SOURCE MATERIAL:
= Beginning of Section =
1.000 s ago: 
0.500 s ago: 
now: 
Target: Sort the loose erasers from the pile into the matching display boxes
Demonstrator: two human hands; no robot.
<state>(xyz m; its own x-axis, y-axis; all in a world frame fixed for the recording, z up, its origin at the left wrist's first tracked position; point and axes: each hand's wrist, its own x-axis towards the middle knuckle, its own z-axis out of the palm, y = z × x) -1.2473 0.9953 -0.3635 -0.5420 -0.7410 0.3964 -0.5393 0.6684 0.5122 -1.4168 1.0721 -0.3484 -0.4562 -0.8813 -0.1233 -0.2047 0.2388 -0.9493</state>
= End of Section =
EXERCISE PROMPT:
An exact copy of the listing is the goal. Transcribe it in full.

WORKED SOLUTION:
1.000 s ago: 
0.500 s ago: 
now: 
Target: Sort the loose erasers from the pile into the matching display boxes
Demonstrator: two human hands; no robot.
<state>(xyz m; its own x-axis, y-axis; all in a world frame fixed for the recording, z up, its origin at the left wrist's first tracked position; point and axes: each hand's wrist, its own x-axis towards the middle knuckle, its own z-axis out of the palm, y = z × x) -1.2473 0.9953 -0.3635 -0.5420 -0.7410 0.3964 -0.5393 0.6684 0.5122 -1.4168 1.0721 -0.3484 -0.4562 -0.8813 -0.1233 -0.2047 0.2388 -0.9493</state>

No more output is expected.